La Salvación es un regalo de Dios que nos compromete con ÉL.

La salvación es un don gratuito que recibimos de parte de Dios por Jesucristo en el Espíritu Santo: ver Hechos 4:12, 2Tes 2:13, 2Tim 2:10, entre otros muchos pasajes. La salvación no es un premio a nuestras buenas obras, sino un don de Dios en su misericordia infinita.

Ahora bien, en lo que está de nuestra parte, sin duda que debemos recibir esa salvación, estar dispuestos y totalmente abiertos a ella, buscarla, luchar por ella, estar atentos a las asechanzas del diablo que, «como león rugiente, ronda buscando a quien devorar» (1Pe 5:8), no creer – como muy lamentablemente creen algunos hermanos cristianos – que se trata de algo que, una vez recibido, no se puede perder más, hagamos lo que hagamos, contra lo que enseña toda la Sagrada Escritura, por ejemplo en los siguientes textos:
Fil 2,12 «De modo que, amados míos, así como habéis obedecido siempre (…) ocupaos en vuestra salvación con temor y temblor» (si la salvación no pudiese perderse por nuestra negligencia, el mandamiento de «ocuparnos en nuestra salvación con temor y temblor» sería superfluo, ¿no te parece?).

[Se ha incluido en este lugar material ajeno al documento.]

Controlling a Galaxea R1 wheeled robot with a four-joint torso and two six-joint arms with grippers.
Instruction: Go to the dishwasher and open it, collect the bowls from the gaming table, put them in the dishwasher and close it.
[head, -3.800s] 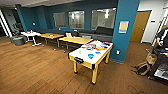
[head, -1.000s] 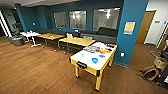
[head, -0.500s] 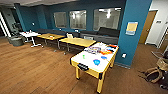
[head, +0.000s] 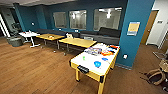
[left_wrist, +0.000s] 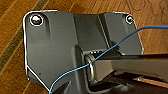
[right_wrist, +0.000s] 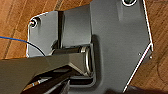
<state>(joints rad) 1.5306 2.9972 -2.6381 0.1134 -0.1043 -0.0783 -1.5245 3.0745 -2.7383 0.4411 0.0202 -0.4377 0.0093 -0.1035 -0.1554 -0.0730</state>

1Cor 9,27 «Más bien, pongo mi cuerpo bajo disciplina y lo hago obedecer; no sea que, después de haber predicado a otros, yo mismo venga a ser descalificado» (¡el mismo San Pablo veía que era posible que él fuese «ser descalificado»! ¿O se puede pensar que estaba bromeando?).
Gal 3,3 «¿Tan insensatos sois? Habiendo comenzado en el Espíritu, ¿ahora terminaréis en la carne?» (los que han comenzado en el Espíritu deben procurar con todas sus fuerzas no venir a terminar en la carne, pues la salvación que recibieron puede abandonarlos, si ellos no trabajan por su salvación con temor y temblor).
2 Pe 1,10 «Por eso, hermanos, procurad aun con mayor empeño hacer firme vuestro llamamiento y elección, porque haciendo estas cosas no tropezaréis jamás» (es decir que no haciéndolas – se está refiriendo al dominio de sí mismo, la perseverancia, el amor al prójimo, etc, según el contexto- tropezaremos).
1 Cor 10,12 «Así que, el que piensa estar firme, mire que no caiga»
Con respecto a estas últimas palabras del Apóstol, déjame decirte que lamentablemente son muchos los que piensan que ellos están de tal modo firmes en la fe y en la salvación que no es posible que puedan caer en condenación; esto es contrario a las Sagradas Escrituras y ciertamente de prudencia satánica (Santiago 3,11), por las consecuencias que acarrea. Los que así piensan suelen basarse en aquello del Apóstol en Romanos 8,1 «Ahora pues, ninguna condenación hay para los que están en Cristo Jesús»: claro que no hay condenación para los que están en Cristo Jesús, pero … ¡mientras están en Cristo Jesús! Todas las advertencias que he citado anteriormente – hechas a los creyentes, no a los paganos – son precisamente para que permanezcamos en Cristo Jesús, pues la posibilidad de condenarse es real: Hebreos 3,14 lo dice de un modo inmejorable: «Porque hemos llegado a ser participantes de Cristo, si de veras retenemos el principio de nuestra confianza hasta el fin».
Fíjate que en todos estos textos se expresa claramente la «condicionalidad» de la salvación: «Nuestra salvación es en esperanza; y una esperanza que se ve no es esperanza, pues ¿Cómo esperar algo que se ve?» (Rom 8,24). Te aseguro que textos semejantes, que nos advierten sobre la posibilidad de perder la salvación, hay muchísimos.
Quien después de esto siga creyendo que él o ella está salvo sin posibilidad ninguna de ser condenado, es decir, al margen de lo que haga o no haga con su fe, sepa bien claro que está en un grave error por no conocer las Escrituras.
Me parece que alguno puede decirme aún: «los que se condenan, se condenan por su falta de fe, pero el que tiene fe ya no puede condenarse». «Está bien – le contesto con San Pablo -; por su incredulidad fueron desgajados (está hablando de los israelitas que no aceptaron a Cristo). Pero tú por tu fe estás firme. No te ensoberbezcas, sino teme, porque si Dios no perdonó a las ramas naturales, a ti tampoco te perdonará.» (Rom 11,20-21)
Dejamos asentado, pues, la gratuidad de la salvación, por un lado, y la obligación de «obrar con temor y temblor» por esa salvación, por otro, ya que es un don que debemos proteger, con el cual debemos producir fruto y sobre el que deberemos rendir cuentas en el día del misericordioso juicio del Señor.